Accueil > International > Année en cours > La répression en Corée du Sud

La répression en Corée du Sud

mercredi 30 mars 2016

Dans la nuit du 2 au 3 mars 2016, le Parlement sud-coréen a adopté une nouvelle loi antiterroriste avec les seules voix des députés de la majorité, la séance ayant été boycottée par l’opposition.

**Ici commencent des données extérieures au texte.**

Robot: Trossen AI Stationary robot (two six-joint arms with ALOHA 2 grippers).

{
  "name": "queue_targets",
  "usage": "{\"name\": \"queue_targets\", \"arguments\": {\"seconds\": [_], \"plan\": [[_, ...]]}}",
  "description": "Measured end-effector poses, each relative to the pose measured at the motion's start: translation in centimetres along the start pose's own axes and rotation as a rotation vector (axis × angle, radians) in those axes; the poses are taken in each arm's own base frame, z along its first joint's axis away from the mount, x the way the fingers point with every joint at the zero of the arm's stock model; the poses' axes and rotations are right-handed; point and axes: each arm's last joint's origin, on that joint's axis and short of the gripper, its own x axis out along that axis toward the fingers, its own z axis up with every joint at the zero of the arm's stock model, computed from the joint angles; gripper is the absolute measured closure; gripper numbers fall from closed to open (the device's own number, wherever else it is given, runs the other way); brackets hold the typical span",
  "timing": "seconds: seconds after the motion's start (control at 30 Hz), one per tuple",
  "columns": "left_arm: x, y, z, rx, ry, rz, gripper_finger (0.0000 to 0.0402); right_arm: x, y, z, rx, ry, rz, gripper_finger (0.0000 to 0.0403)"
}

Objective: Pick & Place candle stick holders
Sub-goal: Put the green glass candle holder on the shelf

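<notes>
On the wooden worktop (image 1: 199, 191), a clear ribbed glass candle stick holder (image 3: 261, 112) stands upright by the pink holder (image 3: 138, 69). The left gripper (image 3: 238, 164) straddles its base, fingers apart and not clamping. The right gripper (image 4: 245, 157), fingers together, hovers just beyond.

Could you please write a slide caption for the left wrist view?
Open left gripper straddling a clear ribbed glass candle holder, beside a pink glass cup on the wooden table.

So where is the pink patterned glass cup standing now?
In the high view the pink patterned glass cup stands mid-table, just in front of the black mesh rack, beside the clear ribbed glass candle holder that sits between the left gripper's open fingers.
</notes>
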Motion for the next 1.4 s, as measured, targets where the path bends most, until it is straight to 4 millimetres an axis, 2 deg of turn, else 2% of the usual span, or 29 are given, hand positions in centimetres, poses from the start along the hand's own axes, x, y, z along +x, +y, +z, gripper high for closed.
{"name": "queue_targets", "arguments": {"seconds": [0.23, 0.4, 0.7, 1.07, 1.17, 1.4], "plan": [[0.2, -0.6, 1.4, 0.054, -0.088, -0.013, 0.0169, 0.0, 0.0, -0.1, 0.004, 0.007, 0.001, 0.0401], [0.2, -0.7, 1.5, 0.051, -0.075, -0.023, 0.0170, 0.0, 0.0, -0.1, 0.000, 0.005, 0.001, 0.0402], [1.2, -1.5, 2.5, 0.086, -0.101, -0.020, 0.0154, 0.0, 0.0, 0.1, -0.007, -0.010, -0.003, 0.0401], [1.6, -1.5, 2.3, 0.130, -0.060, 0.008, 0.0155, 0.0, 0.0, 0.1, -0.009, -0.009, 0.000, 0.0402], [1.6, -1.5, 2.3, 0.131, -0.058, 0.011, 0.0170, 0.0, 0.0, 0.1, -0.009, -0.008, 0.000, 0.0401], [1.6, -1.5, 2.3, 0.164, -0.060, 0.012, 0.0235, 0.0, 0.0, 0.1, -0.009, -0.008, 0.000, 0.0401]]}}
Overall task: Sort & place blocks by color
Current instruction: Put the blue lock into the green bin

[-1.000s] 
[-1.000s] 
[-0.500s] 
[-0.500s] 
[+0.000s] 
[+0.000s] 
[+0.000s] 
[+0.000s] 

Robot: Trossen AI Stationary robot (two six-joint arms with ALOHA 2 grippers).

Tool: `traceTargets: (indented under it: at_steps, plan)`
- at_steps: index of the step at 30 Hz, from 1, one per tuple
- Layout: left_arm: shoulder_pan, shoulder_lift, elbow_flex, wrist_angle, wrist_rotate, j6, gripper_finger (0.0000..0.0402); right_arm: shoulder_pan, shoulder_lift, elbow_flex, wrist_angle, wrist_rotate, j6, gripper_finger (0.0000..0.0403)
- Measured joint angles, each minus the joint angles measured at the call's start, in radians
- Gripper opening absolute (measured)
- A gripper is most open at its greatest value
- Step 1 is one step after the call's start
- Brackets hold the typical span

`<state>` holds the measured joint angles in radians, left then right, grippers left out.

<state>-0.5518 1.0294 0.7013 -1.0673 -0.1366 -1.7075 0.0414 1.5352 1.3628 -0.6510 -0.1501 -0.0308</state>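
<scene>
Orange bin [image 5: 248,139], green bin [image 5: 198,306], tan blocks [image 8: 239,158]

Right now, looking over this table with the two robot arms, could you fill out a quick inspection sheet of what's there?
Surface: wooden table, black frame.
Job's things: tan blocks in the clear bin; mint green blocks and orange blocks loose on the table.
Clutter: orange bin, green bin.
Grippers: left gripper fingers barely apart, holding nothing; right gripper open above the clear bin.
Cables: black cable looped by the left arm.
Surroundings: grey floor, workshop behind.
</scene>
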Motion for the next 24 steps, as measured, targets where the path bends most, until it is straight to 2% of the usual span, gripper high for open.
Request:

Sous couvert de lutte contre le terrorisme c’est bien un nouvel instrument de répression de toutes les oppositions politiques et syndicales qui a été mis entre les mains des autorités sud-coréennes.
La nouvelle législation donne des pouvoirs exorbitants de surveillance et de contrôle à l’Agence nationale de renseignement (NIS), bras armé de toutes les atteintes aux libertés publiques en Corée du Sud. L’ingérence éhontée du NIS dans l’élection présidentielle de 2012, en faveur de la Présidente proclamée élue Mme Park Geun-hye, a conduit à la condamnation de son directeur. C’est encore le NIS qui a fomenté le procès truqué ayant conduit à l’interdiction du Parti progressiste unifié (PPU) et à son expulsion du Parlement – une première en Corée du Sud depuis la période de la dictature.
 

Intimidations de la presse, restrictions à la liberté de manifestation, censure d’Internet, arrestations arbitraires – dont celle du militant historique des droits de l’homme Park Rae-gun, coupable d’avoir défendu les familles des victimes du naufrage du ferry « Sewol », dont la gestion a révélé l’incurie gouvernementale : les signes de la dérive autoritaire à l’œuvre à Séoul se multiplient, dans l’indifférence des capitales occidentales soucieuses de développer les échanges économiques et commerciaux avec la Corée du Sud. Mme Park Geun-hye, fille du dictateur Park Chung-hee ayant tué des milliers d’opposants, a été reçue en grande pompe à l’Elysée par le Président François Hollande.
 

Le tournant sécuritaire se double d’une régression sans précédent des droits des travailleurs et d’une multiplication des arrestations d’opposants, dont celle du dirigeant de la centrale syndicale KCTU, dont le crime est d’avoir organisé les manifestations de masse les plus importantes qu’aient connues la Corée du Sud en un quart de siècle.
 

Notre Parti Révolutionnaire -Communistes- est solidaire de la lutte des démocrates et progressistes coréens, il exige la libération immédiate des prisonniers politiques et condamne la complicité du gouvernement français.